- The task: Copy the material below exactly, but only from the line with "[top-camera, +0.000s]" onward, the final line included.

- Raw data:
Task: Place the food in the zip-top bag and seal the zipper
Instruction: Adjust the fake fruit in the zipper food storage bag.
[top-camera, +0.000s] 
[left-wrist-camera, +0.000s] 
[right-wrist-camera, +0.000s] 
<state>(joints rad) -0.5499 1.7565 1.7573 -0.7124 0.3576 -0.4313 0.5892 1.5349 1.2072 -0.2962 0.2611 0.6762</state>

- Task output:
[top-camera, +0.000s] 
[left-wrist-camera, +0.000s] 
[right-wrist-camera, +0.000s] 
<state>(joints rad) -0.5499 1.7565 1.7573 -0.7124 0.3576 -0.4313 0.5892 1.5349 1.2072 -0.2962 0.2611 0.6762</state>

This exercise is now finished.